The defendant dropped her off at the welfare office at approximately 8:00 on the
morning of August 15, and left to seek work. J.R. immediately reported her situation
to the receptionist at the front desk, who ushered her from the lobby into a room
where she related her situation. Law enforcement personnel arrived at the scene and
transported J.R. and her children to a safe house for their protection. During the
investigative process, the law enforcement authorities took pictures of J.R.’s physical
injuries,8 and those pictures were introduced into evidence at trial.
The defendant also asserted in his testimony that J.R. did not tell the truth when
testifying that everything occurred in front of the five-year-old, on the morning of
August 10. J.R. testified that the five-year-old was home because she had not
obtained the necessary records to enroll her in school. In support of his assertion that
this testimony was not worthy of belief, the defendant produced as a witness, Mozell
Gonsoulin, an employee of the St. Martin Parish School Board, who testified that the
school records reflected that the five-year-old was enrolled in school on August 10,
2006, and dropped out on August 15, 2006. However, Ms. Gonsoulin had no first-
hand knowledge concerning whether the five-year-old was at school on August 10.
She drew her conclusions from the school records.
The defendant also provided the testimony of his mother, Maudry Auguillard,
and his sister, Carol Auguillard, to establish the true demeanor of J.R. immediately
after August 10 . The defendant’s mother testified that she was told that J.R. was not
8 The photographs reveal that J.R. sustained a contusion to her arm as well as scratches and bruises to her arm, elbow, shoulder, and neck.
10 feeling well on the evening of August 10, but when she questioned her, the victim
said that she was all right.

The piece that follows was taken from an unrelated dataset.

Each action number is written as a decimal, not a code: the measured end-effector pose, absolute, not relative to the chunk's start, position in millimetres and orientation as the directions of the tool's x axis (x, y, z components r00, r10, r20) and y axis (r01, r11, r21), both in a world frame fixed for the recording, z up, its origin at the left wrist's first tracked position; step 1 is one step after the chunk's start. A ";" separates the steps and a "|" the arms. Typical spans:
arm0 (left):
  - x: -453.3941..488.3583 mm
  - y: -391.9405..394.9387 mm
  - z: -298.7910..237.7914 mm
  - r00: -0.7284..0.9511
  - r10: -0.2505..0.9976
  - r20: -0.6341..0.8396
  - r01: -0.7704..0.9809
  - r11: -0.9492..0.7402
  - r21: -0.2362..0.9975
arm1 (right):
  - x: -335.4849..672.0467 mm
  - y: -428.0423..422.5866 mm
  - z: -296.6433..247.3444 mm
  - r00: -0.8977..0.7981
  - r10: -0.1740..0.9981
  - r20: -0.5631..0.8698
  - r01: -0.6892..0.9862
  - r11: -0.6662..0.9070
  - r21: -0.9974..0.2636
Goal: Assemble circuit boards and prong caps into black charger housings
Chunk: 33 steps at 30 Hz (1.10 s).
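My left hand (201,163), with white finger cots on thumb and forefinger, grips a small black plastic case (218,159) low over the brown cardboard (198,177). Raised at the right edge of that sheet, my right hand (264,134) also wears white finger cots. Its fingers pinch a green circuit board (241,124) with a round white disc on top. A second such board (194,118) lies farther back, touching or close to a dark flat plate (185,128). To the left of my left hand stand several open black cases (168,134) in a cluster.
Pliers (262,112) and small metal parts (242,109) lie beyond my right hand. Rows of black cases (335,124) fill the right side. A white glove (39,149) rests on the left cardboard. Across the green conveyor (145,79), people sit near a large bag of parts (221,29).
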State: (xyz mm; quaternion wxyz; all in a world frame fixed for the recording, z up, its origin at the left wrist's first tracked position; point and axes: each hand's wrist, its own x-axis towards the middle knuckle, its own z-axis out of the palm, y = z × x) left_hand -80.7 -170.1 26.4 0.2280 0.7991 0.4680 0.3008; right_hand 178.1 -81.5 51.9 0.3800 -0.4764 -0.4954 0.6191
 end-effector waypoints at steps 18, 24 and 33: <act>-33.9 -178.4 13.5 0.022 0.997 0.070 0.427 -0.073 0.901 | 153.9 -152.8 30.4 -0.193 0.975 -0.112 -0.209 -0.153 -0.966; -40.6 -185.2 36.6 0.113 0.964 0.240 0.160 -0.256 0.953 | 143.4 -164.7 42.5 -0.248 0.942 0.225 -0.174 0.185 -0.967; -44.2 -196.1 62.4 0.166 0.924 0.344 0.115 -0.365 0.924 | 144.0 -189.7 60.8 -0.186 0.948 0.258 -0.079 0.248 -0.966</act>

The defendant’s sister testified concerning a brief visit she
had with the defendant and J.R. on August 12, when the couple stopped at her house.
She testified that J.R. did not appear to be in any distress and that she noticed nothing
physically unusual about her. According to the defendant’s sister, J.R. and the
defendant were getting along fine, and there was nothing to suggest anything other
than a normal relationship.
Thus, the record is replete with discrepancies. If believed, however, the
testimony of J.R. establishes the elements of the offenses charged as well as the
responsive verdicts. With regard to the attempted manslaughter offense, J.R.’s
testimony together with the photographs of her injuries clearly establishes the
elements of the charged offense as well as the responsive offense, including specific
intent. With regard to the forcible rape offense, J.R.’s testimony clearly establishes
the elements of the charged offense as well as the responsive offense. “In the absence
of internal contradiction or irreconcilable conflict with physical evidence, one
witness’s testimony, if believed by the trier of fact, is sufficient support for a requisite
factual finding.” State v. Roca, 03-1076, p. 11 (La.App. 5 Cir. 1/13/04), 866 So.2d
867, 874, writ denied, 04-583 (La. 7/2/04), 877 So.2d 143. See also, State v. Rideaux,
05-446 (La.App. 3 Cir. 11/2/05), 916 So.2d 488. Thus, the question in considering
the evidence presented is whether the evidence presented by the defendant establishes
such internal contradictions or irreconcilable conflicts with the physical evidence as
to preclude the establishment of the elements of the offenses charged beyond a
reasonable doubt by the testimony of J.R. alone. We find that it does not.
The evidence used to point out inconsistencies in J.R.’s testimony contains
11 inconsistencies itself. While the defendant asserts that he worked eleven hours on
August 10, 2006, he does not explain how the children were retrieved from school on
that day given Ms. Gonsoulin’s testimony that the school day was over at 2:50 in the
afternoon. Furthermore, Ms. Gonsoulin could only support the defendant’s assertion
that the five-year-old was in school on August 10 by school records. Even the
defendant’s work record is suspect given the fact that the August 10 work ticket was
not properly authenticated; that despite working the days before August 10, the
defendant did not work on the days thereafter—thus giving credence to J.R.’s
assertion that he kept her and her children under close control in the days following
the attacks.
The jury was also able to consider the defendant’s criminal history in making
credibility determinations. In his testimony, the defendant admitted to having pled
guilty to accessory after the fact to first degree robbery in 1994, and having pled
guilty to simple burglary and possession of stolen goods in 1996.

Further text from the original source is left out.